Planning marks come from articulating solvent selection, heating controls, cooling/crystallisation timing, and safe gas delivery routes.
MMO, PDO, and ACE credit hinge on clean apparatus setup, precise mass/volume readings, and evaluation notes that link back to the official apparatus and reagent expectations.
1 | Syllabus cues you must reference
- SEAB’s practical techniques list highlights three related experiment families: separation (paper chromatography, filtration, distillation), salt preparation, and gas collection, with an explicit note that drying gases will not be required (SEAB 2026 syllabus, p. 27).
- Assessment objective summaries remind candidates to set up apparatus correctly, record accurate observations, and analyse data while proposing realistic improvements — the backbone of MMO, PDO, and ACE scoring (SEAB 2026 syllabus, pp. 25 – 26).
- The apparatus list signals what the exam lab will supply: filter funnels, 10/25/50/100 cm³ measuring cylinders, beakers (100 cm³ and 250 cm³), crucibles with lids, and one-hole bungs with tubing for gas work (SEAB 2026 syllabus, p. 28).
2 | Planning templates for separation tasks
- Paper chromatography. Define the aim (e.g. identify inks), note the stationary phase (chromatography paper), mobile phase (solvent), and controlled variables such as baseline height and spot spacing. Risk notes include solvent fumes and flammability. Plan to mark the solvent front quickly and compute Rf values to two decimal places.
- Filtration and recrystallisation.
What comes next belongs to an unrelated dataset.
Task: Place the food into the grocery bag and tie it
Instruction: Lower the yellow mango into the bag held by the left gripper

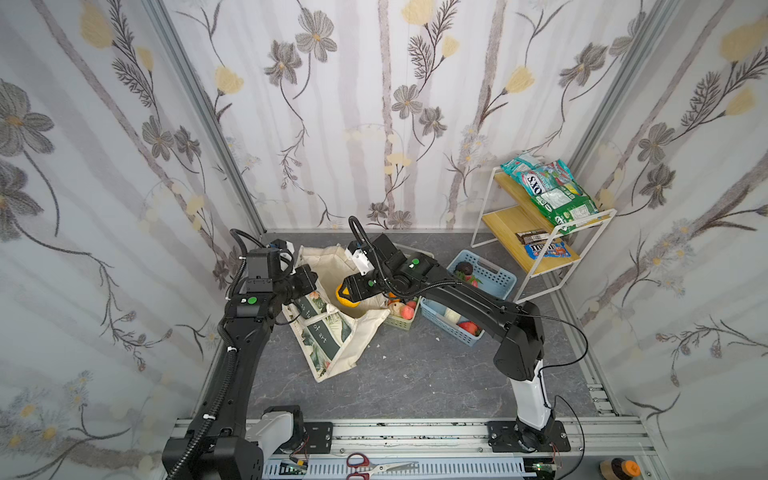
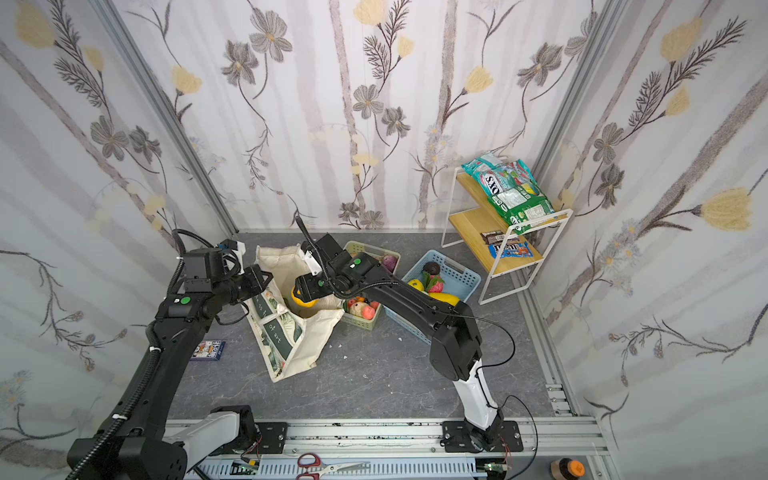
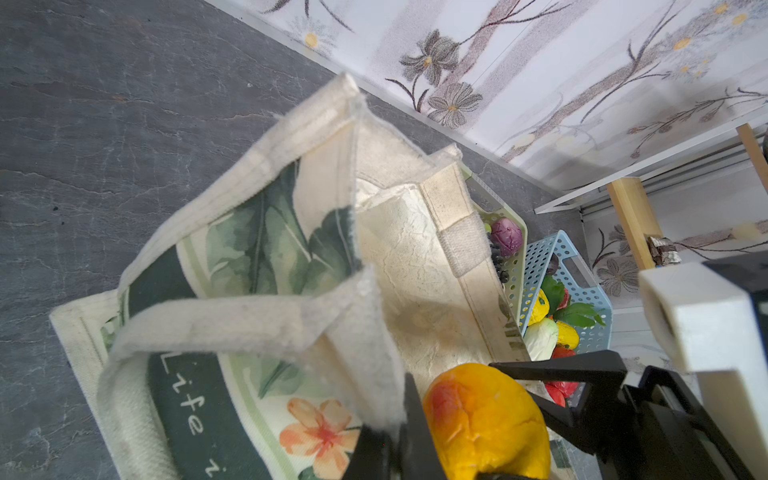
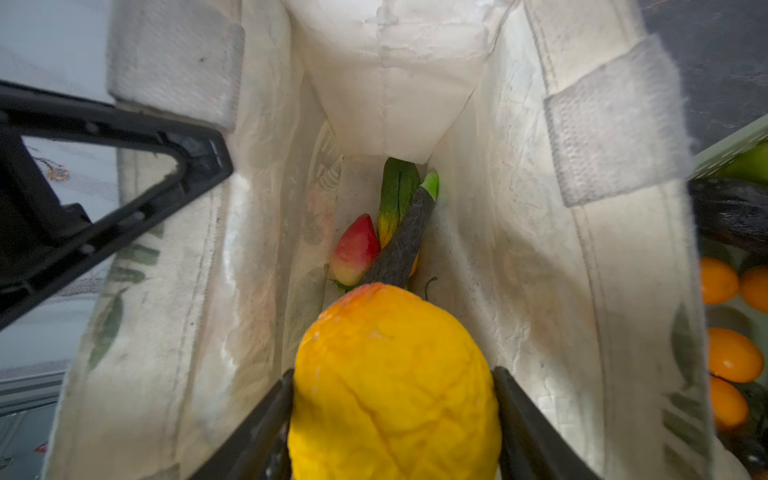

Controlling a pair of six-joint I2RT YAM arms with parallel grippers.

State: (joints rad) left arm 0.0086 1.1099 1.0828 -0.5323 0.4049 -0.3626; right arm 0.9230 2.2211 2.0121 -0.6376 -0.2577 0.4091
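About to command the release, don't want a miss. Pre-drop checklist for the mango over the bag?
1. Right pincer clamped on mango: ok.
2. Left pincer shut on grocery bag rim, mouth open: ok.
3. Mango over the opening, bag walls on both sides: ok.
4. Room inside beside the food at the bottom: ok.
5. Bag would stand unaided: cannot tell.

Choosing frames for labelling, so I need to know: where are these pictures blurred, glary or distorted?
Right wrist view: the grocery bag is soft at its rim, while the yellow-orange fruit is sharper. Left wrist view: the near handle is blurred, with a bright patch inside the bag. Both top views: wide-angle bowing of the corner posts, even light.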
Outline hot filtration steps, solvent volume limits, cooling protocols, and drying methods (pressing between filter paper or gentle oven use if allowed). Highlight safety around hot solutions and glassware handling.
- Distillation. Explain why fractional or simple distillation suits the mixture, specify thermometer placement at the still head, and include cooling water direction in the condenser. Identify temperature ranges that signal fractions and mention flammability precautions.
3 | Salt preparation checklists
- Soluble salt via titration or excess reactant. Describe dissolving the base or carbonate, warming the acid gently, filtering off excess solid, and concentrating before crystallisation.